Le spectre de la guerre
À la suite des récents troubles survenus dans la région, le président serbe Aleksandar Vucic a pris des mesures alarmantes en ordonnant à l'armée de se tenir en état d'alerte et de se déployer le long de la frontière avec le Kosovo, ravivant ainsi les craintes d'un nouveau conflit armé. La guerre du Kosovo, qui a pris fin en 1999 avec la campagne de bombardements de l'OTAN dirigée par les États-Unis, a opposé la majorité albanaise à la minorité serbe comptant 120 000 membres, dont un tiers vit dans le nord du pays.

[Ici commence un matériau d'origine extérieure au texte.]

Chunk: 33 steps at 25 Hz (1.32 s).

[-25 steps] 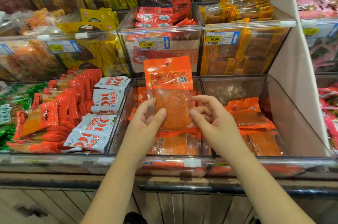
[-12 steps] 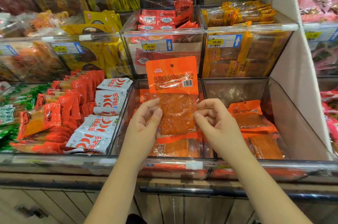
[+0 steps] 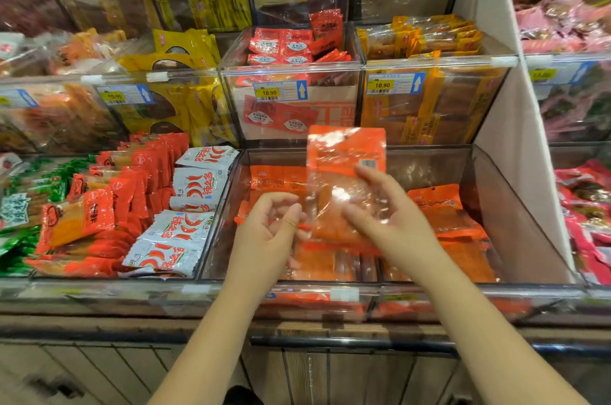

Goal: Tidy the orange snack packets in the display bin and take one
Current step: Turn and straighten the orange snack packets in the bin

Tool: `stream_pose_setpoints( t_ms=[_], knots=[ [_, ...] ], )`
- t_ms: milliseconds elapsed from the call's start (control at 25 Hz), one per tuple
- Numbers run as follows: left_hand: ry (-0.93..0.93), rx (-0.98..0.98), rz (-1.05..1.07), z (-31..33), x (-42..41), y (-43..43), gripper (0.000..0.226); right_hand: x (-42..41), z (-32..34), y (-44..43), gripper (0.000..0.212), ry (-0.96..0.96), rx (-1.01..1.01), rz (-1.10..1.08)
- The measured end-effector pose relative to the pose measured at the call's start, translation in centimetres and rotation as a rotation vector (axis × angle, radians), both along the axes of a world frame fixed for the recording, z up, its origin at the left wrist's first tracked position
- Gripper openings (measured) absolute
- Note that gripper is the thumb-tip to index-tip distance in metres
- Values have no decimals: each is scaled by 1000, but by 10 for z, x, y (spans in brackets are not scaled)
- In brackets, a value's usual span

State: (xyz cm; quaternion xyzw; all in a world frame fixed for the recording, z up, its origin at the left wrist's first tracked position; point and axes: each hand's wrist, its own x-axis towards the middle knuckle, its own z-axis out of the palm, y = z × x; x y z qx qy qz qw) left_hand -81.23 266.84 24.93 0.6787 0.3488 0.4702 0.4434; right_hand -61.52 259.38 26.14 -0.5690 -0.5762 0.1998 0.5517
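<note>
Your right hand [image 3: 380, 216] grips an orange packet [image 3: 345, 153], holding it upright above the bin [image 3: 307, 288], fingers spread across its clear front. Your left hand [image 3: 267, 232] is at the packet's lower left edge, fingers curled. Blur hides whether it pinches the packet. More packets [image 3: 281, 178] lie in the bin beneath both hands.
</note>
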Motion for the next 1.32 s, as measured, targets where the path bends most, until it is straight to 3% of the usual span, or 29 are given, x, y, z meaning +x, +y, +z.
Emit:
stream_pose_setpoints(
  t_ms=[80, 160, 240, 320, 480, 600, 680, 960, 1040, 1120, 1200, 1280, 1320],
  knots=[
    [234, 265, 106, -4, 7, -5, 14, 42, 2, 10, 57, -4, -3, -149],
    [474, 448, 31, -6, 29, -21, 40, 86, 0, 26, 55, -112, -165, -280],
    [707, 406, -125, -8, 60, -42, 83, 114, -10, 42, 58, -231, -373, -328],
    [914, 435, -156, -10, 84, -59, 111, 121, -22, 53, 64, -343, -516, -303],
    [1002, 483, -99, -14, 95, -58, 123, 112, -29, 72, 75, -707, -706, -270],
    [1001, 472, -95, -15, 96, -59, 122, 102, -29, 81, 62, -1114, -771, -334],
    [1008, 466, -84, -15, 97, -60, 123, 101, -33, 83, 55, -1203, -816, -328],
    [960, 410, -174, -13, 93, -59, 118, 99, -39, 77, 45, -1041, -897, -292],
    [878, 287, -335, -5, 83, -49, 104, 98, -41, 70, 49, -984, -937, -257],
    [685, 172, -436, 8, 66, -26, 69, 95, -36, 63, 45, -857, -848, -295],
    [593, 229, -202, 17, 48, 10, 36, 83, -19, 55, 39, -578, -562, -396],
    [772, 293, 143, 20, 38, 46, 32, 53, -1, 46, 40, -429, -316, -431],
    [932, 258, 247, 21, 37, 59, 42, 34, 3, 41, 45, -434, -284, -380]
  ],
)
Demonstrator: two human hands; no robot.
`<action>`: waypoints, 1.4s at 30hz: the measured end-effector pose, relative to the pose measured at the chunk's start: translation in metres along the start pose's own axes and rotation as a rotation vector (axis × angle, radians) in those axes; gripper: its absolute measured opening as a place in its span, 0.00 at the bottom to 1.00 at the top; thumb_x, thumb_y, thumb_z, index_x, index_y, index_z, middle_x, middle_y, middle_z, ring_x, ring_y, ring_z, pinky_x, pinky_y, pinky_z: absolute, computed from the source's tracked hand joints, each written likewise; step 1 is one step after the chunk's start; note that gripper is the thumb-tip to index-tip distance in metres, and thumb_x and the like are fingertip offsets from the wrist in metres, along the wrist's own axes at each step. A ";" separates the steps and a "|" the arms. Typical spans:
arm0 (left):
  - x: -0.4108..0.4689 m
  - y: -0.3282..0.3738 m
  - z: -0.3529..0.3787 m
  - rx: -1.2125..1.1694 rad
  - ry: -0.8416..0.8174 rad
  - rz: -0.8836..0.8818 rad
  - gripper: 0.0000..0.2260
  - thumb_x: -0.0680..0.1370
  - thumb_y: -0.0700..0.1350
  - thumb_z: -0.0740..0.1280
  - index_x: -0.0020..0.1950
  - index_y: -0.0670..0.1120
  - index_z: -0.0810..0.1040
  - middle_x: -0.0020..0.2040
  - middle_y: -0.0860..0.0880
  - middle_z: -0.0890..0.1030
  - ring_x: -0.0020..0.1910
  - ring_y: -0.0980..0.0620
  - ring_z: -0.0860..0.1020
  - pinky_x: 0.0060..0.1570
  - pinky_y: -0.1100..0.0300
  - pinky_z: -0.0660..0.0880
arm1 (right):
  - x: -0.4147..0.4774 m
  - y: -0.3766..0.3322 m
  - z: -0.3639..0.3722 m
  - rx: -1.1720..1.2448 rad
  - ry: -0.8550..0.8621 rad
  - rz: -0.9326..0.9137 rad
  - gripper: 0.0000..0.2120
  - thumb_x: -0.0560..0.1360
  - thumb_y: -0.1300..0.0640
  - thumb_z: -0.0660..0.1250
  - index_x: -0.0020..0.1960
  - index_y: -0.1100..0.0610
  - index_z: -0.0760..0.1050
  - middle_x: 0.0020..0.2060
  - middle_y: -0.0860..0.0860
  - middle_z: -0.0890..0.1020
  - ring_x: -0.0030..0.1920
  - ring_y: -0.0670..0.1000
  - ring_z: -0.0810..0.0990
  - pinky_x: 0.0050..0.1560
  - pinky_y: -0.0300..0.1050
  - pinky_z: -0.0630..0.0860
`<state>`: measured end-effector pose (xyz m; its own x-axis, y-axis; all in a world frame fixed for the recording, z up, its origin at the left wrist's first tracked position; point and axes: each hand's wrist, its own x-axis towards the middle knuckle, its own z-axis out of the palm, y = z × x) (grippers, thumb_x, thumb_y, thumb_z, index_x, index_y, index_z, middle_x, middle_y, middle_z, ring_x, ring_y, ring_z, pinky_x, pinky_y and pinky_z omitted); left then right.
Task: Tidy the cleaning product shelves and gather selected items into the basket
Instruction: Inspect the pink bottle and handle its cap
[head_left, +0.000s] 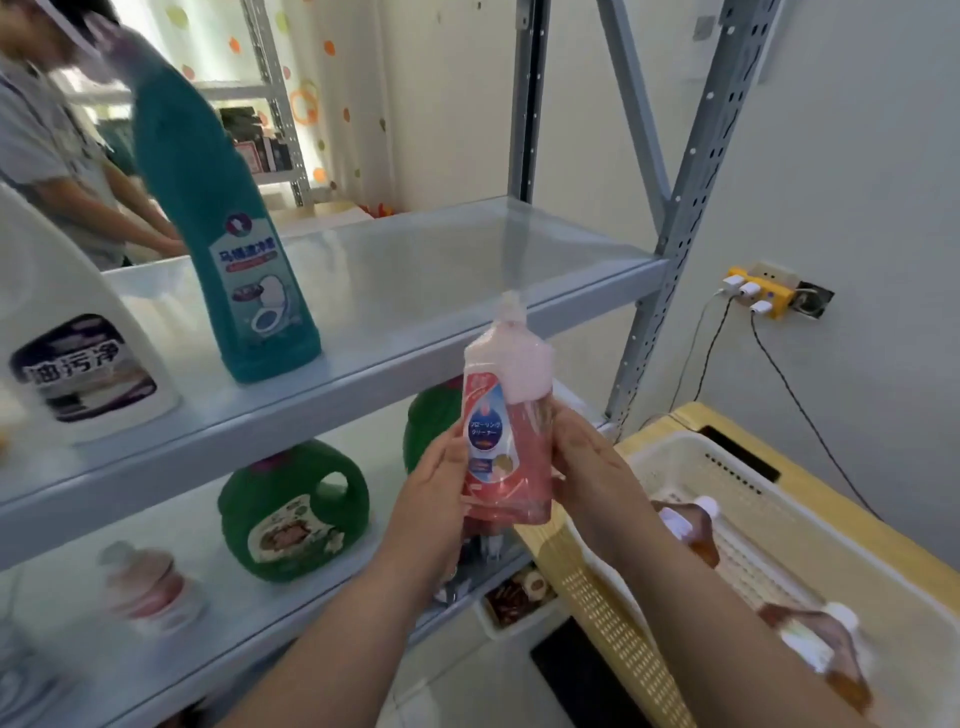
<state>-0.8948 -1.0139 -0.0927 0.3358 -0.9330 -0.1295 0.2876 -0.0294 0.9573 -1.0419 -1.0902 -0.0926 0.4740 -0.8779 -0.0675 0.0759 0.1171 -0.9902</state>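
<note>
I hold a pink bottle (506, 441) of cleaner upright in front of the shelves, foam in its upper half and a blue and white label facing me. My left hand (434, 491) grips its left side and my right hand (584, 467) grips its right side. To the right stands a cream plastic basket (675, 457) on a wooden top, with two amber bottles lying in it, one (693, 530) nearer the shelf and the other (826, 654) towards me.
A teal toilet-cleaner bottle (228, 223) and a white jug (72, 338) stand on the upper shelf (467, 270). Two green jugs (293, 512) (431, 426) and a pinkish bottle (148, 579) sit on the shelf below. Another person (57, 145) stands at back left. A yellow power strip (758, 296) hangs on the wall.
</note>
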 end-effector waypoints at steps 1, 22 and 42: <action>-0.006 -0.008 -0.003 -0.110 0.000 -0.106 0.14 0.86 0.52 0.58 0.62 0.46 0.78 0.49 0.44 0.86 0.43 0.41 0.83 0.32 0.55 0.77 | -0.005 0.011 0.002 0.038 -0.011 0.064 0.10 0.84 0.44 0.62 0.60 0.39 0.80 0.57 0.46 0.86 0.56 0.47 0.85 0.50 0.43 0.84; -0.053 -0.095 -0.035 0.404 -0.147 0.083 0.23 0.68 0.59 0.78 0.61 0.67 0.77 0.60 0.57 0.79 0.59 0.55 0.81 0.51 0.56 0.82 | -0.053 0.060 -0.026 -0.139 -0.209 0.061 0.37 0.65 0.57 0.82 0.69 0.41 0.70 0.59 0.43 0.82 0.63 0.49 0.81 0.59 0.50 0.83; -0.027 -0.117 0.038 -0.186 -0.048 -0.545 0.34 0.69 0.70 0.71 0.65 0.47 0.81 0.62 0.38 0.83 0.60 0.36 0.82 0.55 0.42 0.81 | -0.006 0.082 -0.090 0.012 -0.210 0.257 0.28 0.60 0.42 0.85 0.56 0.36 0.75 0.54 0.46 0.85 0.52 0.57 0.88 0.49 0.59 0.85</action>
<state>-0.9717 -0.9988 -0.1913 0.0552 -0.8164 -0.5749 0.5615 -0.4507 0.6939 -1.1173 -1.1175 -0.1842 0.6495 -0.7043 -0.2865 -0.0593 0.3288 -0.9425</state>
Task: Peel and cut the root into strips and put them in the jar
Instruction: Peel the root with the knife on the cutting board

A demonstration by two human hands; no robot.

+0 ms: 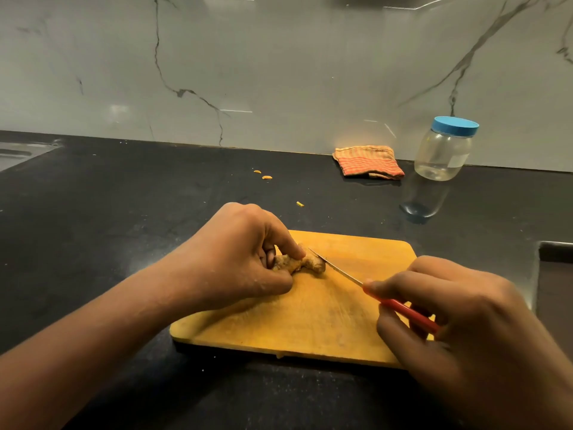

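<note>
A knobbly brown-yellow root (310, 263) lies on the yellow wooden cutting board (310, 321), near its far left corner. My left hand (235, 256) pinches the root's left end with thumb and fingers. My right hand (459, 330) grips the red handle of a small knife (341, 272). The thin blade points up and left, and its tip touches the root's right end. A clear plastic jar (443, 150) with a blue lid screwed on stands at the back right of the counter, apart from both hands.
The black counter (124, 212) runs to a marble backsplash. A folded orange striped cloth (369, 161) lies left of the jar. A few small yellow peel scraps (266, 177) lie beyond the board. A sink edge (18, 153) shows far left, a recessed edge (555, 252) far right.
</note>
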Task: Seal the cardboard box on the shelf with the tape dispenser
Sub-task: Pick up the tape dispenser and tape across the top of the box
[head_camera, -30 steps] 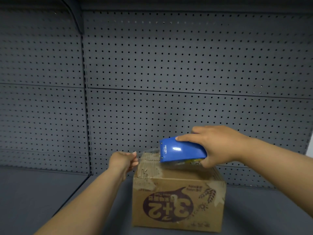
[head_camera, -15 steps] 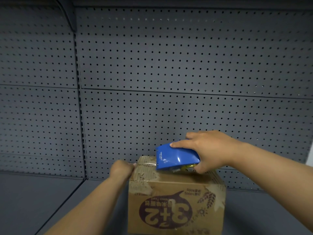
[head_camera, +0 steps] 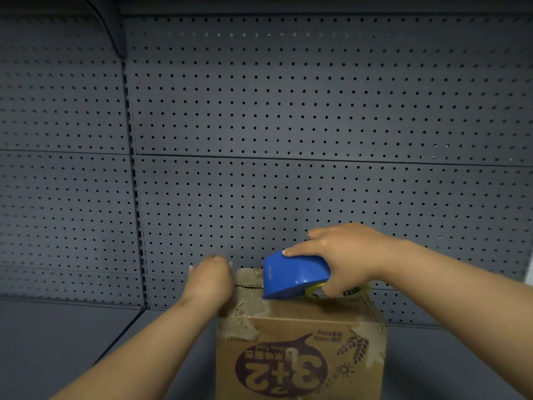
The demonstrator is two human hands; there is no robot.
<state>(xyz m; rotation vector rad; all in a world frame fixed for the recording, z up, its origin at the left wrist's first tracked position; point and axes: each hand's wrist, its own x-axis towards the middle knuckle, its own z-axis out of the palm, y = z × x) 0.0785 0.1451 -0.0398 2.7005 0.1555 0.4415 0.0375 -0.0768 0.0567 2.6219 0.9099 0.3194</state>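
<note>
A brown cardboard box (head_camera: 300,353) with an upside-down "3+2" print stands on the grey shelf (head_camera: 57,342), its top flaps closed. My right hand (head_camera: 346,255) grips a blue tape dispenser (head_camera: 294,274), tilted nose-down and pressed onto the box top near its middle. A strip of clear tape with a yellowish roll shows under the dispenser at its right. My left hand (head_camera: 210,280) rests against the box's top left edge, fingers curled and blurred; whether it grips the flap is unclear.
A grey perforated back panel (head_camera: 288,140) rises right behind the box. A vertical slotted upright (head_camera: 135,197) divides the panels at the left. The shelf surface extends to the left and right of the box.
The dispenser has tipped nose-down and slid left along the box top. My left hand has moved in from beside the box onto its top left edge.
</note>
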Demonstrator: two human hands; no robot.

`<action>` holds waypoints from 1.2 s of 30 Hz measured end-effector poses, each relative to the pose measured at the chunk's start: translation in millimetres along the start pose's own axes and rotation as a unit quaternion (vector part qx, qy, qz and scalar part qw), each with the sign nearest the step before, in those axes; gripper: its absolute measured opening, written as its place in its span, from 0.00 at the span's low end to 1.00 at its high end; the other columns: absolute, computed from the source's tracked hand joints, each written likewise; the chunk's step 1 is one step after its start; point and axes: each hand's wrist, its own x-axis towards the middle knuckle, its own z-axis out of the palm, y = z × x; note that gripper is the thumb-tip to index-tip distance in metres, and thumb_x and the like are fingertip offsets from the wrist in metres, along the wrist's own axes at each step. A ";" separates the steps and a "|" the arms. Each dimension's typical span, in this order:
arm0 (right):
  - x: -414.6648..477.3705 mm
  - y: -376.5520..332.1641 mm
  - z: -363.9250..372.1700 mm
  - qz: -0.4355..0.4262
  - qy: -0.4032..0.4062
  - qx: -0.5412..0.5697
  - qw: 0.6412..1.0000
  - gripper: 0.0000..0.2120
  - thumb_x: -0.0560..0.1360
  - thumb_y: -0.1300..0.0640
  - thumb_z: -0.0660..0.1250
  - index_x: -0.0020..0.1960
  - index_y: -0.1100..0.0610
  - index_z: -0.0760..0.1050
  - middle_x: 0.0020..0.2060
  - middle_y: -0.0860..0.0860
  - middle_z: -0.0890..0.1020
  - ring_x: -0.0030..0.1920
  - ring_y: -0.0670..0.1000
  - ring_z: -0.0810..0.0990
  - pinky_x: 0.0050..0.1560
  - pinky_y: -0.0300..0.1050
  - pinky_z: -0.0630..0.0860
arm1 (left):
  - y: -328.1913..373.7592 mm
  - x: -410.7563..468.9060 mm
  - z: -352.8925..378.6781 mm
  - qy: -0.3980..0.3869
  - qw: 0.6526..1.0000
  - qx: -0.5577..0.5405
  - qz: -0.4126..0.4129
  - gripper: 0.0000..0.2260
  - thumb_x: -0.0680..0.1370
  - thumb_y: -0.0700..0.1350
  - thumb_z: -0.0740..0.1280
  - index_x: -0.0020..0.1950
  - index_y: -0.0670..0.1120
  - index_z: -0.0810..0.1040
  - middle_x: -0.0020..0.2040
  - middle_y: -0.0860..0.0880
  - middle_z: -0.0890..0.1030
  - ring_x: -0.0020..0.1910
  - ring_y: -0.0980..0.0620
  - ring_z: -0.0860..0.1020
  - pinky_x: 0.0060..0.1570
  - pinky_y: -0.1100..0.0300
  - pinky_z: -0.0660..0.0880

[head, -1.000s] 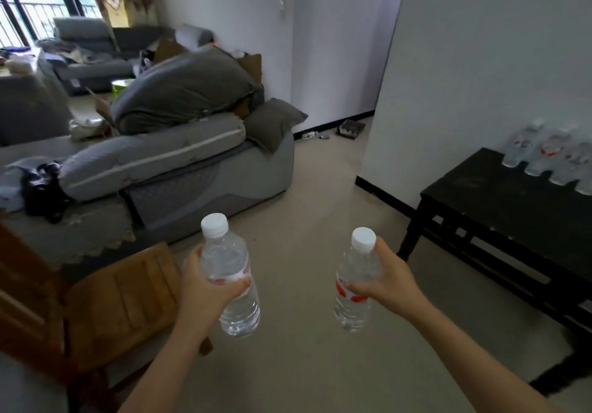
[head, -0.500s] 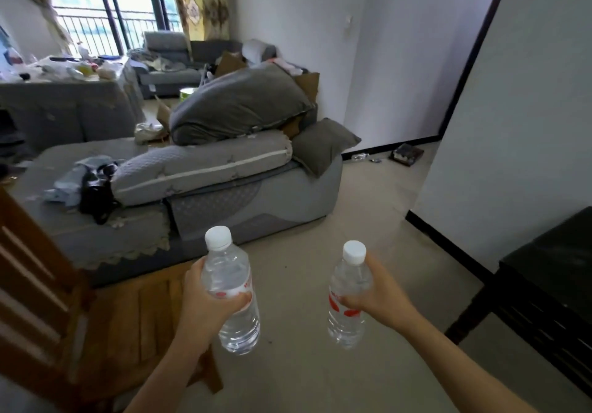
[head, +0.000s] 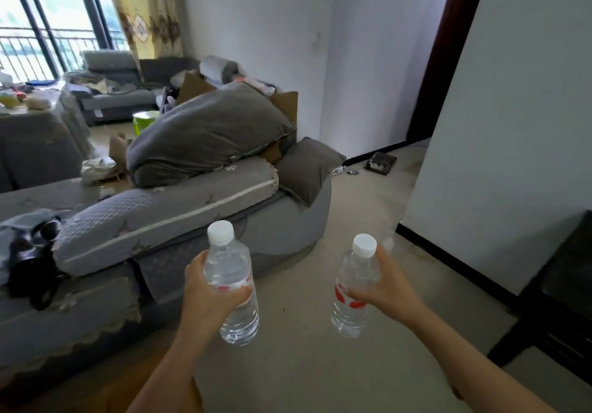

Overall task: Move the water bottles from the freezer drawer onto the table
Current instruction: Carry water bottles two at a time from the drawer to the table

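Carrying one water bottle in each of your hands, you hold both upright over the floor [head: 320, 367] in front of you. Your left hand [head: 208, 300] is wrapped round the middle of the left bottle [head: 228, 262], fingers curled across the red-printed label, at about 6 o'clock in the view. Your right hand [head: 389, 291] grasps the right bottle [head: 349, 319] round its upper half, thumb up near the white cap, at about 5 o'clock. The two bottles are apart and touch nothing but your hands.

Neither bottle is on the desk [head: 567, 284] yet. Its dark corner shows at the right edge, around 4 o'clock, near your right forearm. No freezer drawer is in view. The grey sofa [head: 192, 214] fills the view from 8 to 10 o'clock, well clear of the bottles.

Both bottles look nearly full of clear liquid water, so expect them to feel heavy for their size and to slosh if you swing them. The walls are thin ribbed plastic and will probably dent under a hard squeeze, so firm and even pressure suits them better than a pinch. Having come out of a freezer, they may be cold and damp, though no wetness is visible, so watch for slipping. The mid-body hold of your left hand looks the surer one. The higher hold of your right lets the weight hang below it. The bases are narrow, so set each one down flat before you let go.
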 end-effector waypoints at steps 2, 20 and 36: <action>9.5 -0.6 -0.5 0.007 0.014 0.006 1.000 0.22 0.61 0.55 0.77 0.49 0.43 0.71 0.44 0.43 0.79 0.47 0.45 0.79 0.49 0.43 0.76 | -1.9 20.8 8.0 -0.011 1.000 0.001 0.006 0.28 0.62 0.34 0.77 0.60 0.42 0.73 0.54 0.42 0.78 0.53 0.44 0.78 0.57 0.42 0.74; 151.0 141.4 -109.7 0.147 0.096 -0.048 0.983 0.25 0.60 0.53 0.76 0.50 0.38 0.67 0.46 0.42 0.78 0.48 0.45 0.78 0.48 0.42 0.75 | -0.4 189.8 254.2 -0.156 0.987 -0.009 0.035 0.18 0.61 0.31 0.76 0.47 0.42 0.77 0.42 0.44 0.81 0.42 0.47 0.81 0.42 0.54 0.77; 268.7 261.9 -231.6 0.260 0.165 -0.048 0.950 0.17 0.63 0.50 0.72 0.47 0.42 0.69 0.44 0.45 0.80 0.46 0.46 0.80 0.52 0.51 0.77 | -0.2 295.7 486.4 -0.253 0.967 -0.026 0.004 0.19 0.61 0.31 0.75 0.49 0.39 0.77 0.43 0.41 0.81 0.42 0.43 0.81 0.40 0.55 0.76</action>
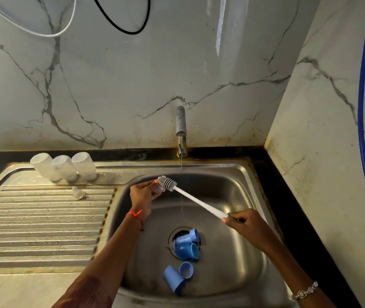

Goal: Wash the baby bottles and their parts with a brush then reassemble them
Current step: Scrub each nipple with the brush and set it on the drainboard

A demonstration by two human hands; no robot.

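Gripping a small clear part in the left hand above the back-left of the sink, fingers curled round it; too blurred to say which part. Clamping the end of the brush in the right hand, fingers and thumb wrapped round the white handle, above the middle of the basin. Slanting up and to the left from there, with the grey bristle head pressed against the clear part at the left fingertips. From the tap on the back wall, a thin stream falling past the handle just below the head and down to the basin floor. Over the drain, two blue parts on their sides, touching each other. Nearer the front wall of the basin, a blue cap on its side, touching a blue ring with its opening facing up. On the back edge of the drainboard to the left, three clear bottles upside down in a row, side by side and touching. Just in front of them, on the ribs, a clear teat by itself. Round the left wrist, a red thread; round the right, a bracelet. Down the right wall, a blue hose.
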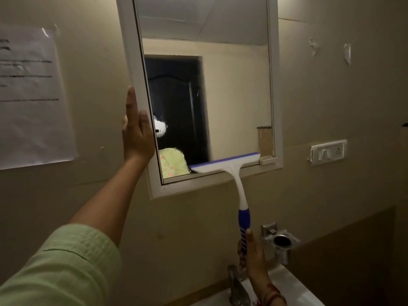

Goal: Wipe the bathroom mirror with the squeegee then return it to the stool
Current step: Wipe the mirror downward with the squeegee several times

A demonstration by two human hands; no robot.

Il n’est pas aisé d’être serbe dans le nord du Kosovo. Bien que considérés comme des citoyens d’un pays à part entière par Pristina, les Serbes sont toujours considérés par Belgrade comme résidant dans un pays non reconnu. Ils se retrouvent ainsi pris entre des pressions et des obligations contradictoires. Le dialogue entre le Kosovo et la Serbie, facilité par l'Union européenne suite à une résolution de l'Assemblée générale des Nations Unies, a abouti à de nombreux accords visant à améliorer la vie quotidienne de ces habitants. Cependant, leur interprétation divergente par les deux parties, voire le refus de les mettre en œuvre, a créé des situations ambiguës et une profonde lassitude. Selon Pierre Mirel, directeur général honoraire de la Commission européenne et chargé d’enseignement à Sciences Po Paris, “il n’y a pas d’alternative à une intensification du dialogue, encadré par des procédures plus transparentes et strictes, dont le succès dépendra beaucoup de l’implication de la société civile et des perspectives d’adhésion des deux pays à l’UE”.